-- Opening Marker --

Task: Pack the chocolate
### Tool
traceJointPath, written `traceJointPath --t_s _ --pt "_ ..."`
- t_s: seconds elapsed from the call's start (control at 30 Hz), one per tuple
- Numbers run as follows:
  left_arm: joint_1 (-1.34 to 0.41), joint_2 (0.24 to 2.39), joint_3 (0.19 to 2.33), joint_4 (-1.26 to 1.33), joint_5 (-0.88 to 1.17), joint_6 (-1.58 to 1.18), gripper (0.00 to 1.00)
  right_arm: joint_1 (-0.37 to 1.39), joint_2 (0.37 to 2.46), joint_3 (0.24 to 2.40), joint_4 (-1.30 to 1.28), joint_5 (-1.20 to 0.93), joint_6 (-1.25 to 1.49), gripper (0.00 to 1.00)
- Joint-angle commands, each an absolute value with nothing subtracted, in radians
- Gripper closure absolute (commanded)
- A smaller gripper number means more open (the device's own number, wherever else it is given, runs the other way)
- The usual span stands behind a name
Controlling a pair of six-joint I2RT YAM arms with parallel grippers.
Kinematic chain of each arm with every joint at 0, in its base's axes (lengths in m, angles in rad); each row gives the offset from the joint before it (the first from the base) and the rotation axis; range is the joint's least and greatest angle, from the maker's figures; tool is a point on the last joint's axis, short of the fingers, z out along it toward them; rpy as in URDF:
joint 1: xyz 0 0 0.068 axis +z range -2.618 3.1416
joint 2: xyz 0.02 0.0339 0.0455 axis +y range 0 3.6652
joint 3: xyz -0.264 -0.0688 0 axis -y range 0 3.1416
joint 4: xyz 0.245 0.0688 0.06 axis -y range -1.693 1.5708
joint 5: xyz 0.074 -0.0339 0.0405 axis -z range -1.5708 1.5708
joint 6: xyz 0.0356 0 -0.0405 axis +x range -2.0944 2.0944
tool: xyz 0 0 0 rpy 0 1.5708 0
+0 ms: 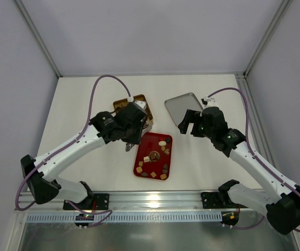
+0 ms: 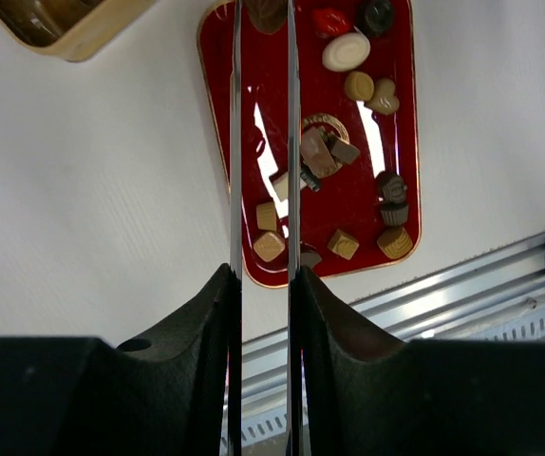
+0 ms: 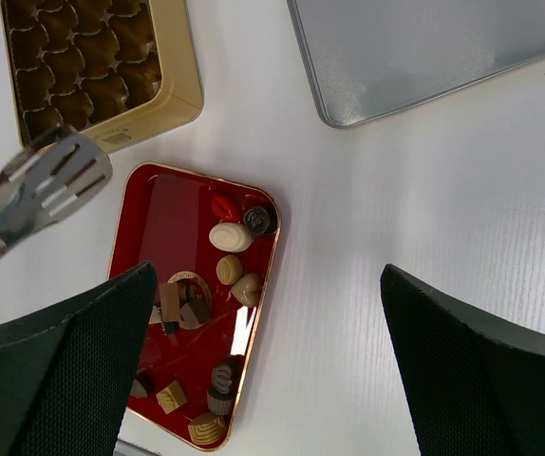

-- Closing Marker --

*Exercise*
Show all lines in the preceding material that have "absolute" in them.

*Task answer*
- Joint-angle commands, each an absolute value with nothing subtracted, in radians
- Gripper closure absolute (commanded)

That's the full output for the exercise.